▸ EXERCISE DESCRIPTION: Look below for the line containing "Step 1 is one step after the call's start"; from there through the line containing "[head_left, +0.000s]", both lines included, please set down each line exactly and nothing else.
#####
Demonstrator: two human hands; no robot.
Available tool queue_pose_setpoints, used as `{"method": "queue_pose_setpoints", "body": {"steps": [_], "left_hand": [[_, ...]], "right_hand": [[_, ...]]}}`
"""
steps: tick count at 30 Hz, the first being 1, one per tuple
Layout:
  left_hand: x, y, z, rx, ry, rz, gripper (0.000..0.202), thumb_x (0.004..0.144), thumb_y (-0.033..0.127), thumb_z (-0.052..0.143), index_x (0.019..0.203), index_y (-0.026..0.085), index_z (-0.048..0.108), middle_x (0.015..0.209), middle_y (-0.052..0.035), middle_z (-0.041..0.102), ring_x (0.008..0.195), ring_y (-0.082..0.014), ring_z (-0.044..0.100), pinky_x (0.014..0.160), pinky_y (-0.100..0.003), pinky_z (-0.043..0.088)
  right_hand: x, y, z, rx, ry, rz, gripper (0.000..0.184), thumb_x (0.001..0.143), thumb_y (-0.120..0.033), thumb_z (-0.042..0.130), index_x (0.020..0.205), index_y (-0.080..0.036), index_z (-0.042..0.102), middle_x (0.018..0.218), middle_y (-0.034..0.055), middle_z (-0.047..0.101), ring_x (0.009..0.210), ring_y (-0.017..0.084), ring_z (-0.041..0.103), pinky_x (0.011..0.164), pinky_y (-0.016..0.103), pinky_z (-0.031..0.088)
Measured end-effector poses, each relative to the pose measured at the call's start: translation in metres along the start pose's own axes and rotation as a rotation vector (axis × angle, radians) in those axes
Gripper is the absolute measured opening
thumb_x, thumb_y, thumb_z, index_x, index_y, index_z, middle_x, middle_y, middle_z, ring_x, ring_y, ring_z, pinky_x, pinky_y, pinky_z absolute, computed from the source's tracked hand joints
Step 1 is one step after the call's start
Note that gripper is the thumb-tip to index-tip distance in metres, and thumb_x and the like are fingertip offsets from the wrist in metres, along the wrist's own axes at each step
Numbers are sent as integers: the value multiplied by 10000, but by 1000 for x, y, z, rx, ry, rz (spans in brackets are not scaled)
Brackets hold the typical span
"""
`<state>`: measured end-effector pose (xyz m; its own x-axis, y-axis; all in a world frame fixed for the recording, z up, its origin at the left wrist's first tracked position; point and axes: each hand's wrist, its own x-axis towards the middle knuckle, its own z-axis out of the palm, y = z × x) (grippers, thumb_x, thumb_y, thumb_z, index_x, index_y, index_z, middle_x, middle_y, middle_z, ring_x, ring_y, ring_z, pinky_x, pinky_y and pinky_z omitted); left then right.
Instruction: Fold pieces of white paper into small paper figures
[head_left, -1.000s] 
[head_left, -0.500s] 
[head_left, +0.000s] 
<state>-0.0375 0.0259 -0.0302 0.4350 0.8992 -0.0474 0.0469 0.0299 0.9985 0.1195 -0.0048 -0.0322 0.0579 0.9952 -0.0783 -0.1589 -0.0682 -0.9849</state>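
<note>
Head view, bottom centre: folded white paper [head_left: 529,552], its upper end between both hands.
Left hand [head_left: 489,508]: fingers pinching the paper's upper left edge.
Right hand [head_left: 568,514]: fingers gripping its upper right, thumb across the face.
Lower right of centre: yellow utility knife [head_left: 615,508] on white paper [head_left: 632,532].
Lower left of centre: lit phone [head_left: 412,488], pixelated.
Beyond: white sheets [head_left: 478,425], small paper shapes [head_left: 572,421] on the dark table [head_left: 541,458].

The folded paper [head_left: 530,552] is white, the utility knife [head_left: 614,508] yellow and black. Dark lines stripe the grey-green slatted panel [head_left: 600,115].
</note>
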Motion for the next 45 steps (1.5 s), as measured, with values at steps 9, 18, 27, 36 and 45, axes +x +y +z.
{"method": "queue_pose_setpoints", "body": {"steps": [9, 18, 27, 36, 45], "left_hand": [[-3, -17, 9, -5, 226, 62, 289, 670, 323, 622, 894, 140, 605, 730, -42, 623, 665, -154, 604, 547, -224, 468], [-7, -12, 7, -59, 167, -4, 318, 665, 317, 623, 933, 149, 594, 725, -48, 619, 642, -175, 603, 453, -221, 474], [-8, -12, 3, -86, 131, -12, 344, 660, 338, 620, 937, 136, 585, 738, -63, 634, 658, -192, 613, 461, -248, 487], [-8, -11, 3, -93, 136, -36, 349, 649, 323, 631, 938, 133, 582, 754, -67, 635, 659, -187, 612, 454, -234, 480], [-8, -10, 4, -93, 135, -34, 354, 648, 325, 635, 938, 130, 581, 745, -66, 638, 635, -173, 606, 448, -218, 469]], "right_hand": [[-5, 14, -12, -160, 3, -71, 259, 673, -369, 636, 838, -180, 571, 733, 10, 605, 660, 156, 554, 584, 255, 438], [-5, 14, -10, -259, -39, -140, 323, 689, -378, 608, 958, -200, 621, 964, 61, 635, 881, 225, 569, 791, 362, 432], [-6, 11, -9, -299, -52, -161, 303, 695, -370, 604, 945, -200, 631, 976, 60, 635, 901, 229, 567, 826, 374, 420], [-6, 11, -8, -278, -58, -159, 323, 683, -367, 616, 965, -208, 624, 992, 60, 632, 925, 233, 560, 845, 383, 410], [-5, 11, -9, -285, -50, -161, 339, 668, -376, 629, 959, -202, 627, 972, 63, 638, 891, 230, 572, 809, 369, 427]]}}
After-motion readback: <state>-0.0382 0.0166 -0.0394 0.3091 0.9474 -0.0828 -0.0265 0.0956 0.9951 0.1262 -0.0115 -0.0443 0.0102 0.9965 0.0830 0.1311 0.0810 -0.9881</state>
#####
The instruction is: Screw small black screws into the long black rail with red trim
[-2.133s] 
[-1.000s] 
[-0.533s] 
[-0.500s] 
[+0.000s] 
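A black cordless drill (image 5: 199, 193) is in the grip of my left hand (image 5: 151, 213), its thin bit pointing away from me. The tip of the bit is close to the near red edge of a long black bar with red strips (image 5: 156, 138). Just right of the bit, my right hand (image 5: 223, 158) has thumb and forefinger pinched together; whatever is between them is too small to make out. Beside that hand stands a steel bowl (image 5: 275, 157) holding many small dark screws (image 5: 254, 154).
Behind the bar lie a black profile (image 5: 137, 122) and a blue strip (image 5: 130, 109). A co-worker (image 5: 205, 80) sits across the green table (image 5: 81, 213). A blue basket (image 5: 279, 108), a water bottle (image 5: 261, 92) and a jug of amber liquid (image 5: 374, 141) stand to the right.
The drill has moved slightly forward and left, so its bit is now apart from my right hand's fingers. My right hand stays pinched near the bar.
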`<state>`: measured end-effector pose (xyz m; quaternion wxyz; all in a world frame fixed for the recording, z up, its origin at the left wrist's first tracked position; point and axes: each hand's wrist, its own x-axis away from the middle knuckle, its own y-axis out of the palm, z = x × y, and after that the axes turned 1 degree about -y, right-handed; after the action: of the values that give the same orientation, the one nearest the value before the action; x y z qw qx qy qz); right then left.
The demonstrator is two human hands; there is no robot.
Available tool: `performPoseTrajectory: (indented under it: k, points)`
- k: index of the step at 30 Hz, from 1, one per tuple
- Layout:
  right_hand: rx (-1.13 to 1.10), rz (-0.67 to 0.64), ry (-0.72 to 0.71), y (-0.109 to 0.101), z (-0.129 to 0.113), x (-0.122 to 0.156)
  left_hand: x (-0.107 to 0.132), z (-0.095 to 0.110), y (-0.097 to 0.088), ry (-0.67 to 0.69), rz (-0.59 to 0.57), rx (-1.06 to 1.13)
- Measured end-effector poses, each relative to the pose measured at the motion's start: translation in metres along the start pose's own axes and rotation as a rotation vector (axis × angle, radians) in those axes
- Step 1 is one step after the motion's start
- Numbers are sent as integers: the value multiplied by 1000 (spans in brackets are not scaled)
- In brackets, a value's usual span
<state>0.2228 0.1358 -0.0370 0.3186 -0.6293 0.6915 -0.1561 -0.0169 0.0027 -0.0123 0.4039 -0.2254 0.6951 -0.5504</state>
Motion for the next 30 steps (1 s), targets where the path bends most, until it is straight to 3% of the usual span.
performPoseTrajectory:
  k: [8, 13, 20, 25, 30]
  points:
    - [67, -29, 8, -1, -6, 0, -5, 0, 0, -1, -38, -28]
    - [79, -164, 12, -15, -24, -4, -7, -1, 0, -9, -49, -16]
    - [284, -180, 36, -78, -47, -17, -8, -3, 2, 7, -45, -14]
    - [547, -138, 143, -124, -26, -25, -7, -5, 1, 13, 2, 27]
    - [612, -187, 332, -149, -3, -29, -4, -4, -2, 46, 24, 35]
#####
▸ REPLY TO THE EXERCISE:
Step 1 is one step after the call's start
Note that gripper is the thumb-tip to index-tip distance in metres, and thumb_x and the like are fingertip offsets from the wrist in metres, along the wrist's own axes at each step
Numbers are sent as integers: the value multiplied by 10000, but by 1000 for x, y, z, rx, ry, rz (spans in brackets are not scaled)
Brackets hold the typical span
"""
`<state>`: measured end-effector pose (xyz m; its own x-axis, y-axis; all in a world frame fixed for the recording, z up, its origin at the left wrist's first tracked position; point and axes: each hand's wrist, its own x-axis towards the middle knuckle, its own z-axis out of the palm, y = z × x) (grippers, thumb_x, thumb_y, thumb_z, index_x, index_y, index_z, middle_x, middle_y, middle_z, ring_x, ring_y, ring_z, pinky_x, pinky_y and pinky_z omitted); left then right.
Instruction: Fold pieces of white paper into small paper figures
[head_left, -1.000s] 
[head_left, -0.500s] 
[head_left, +0.000s] 

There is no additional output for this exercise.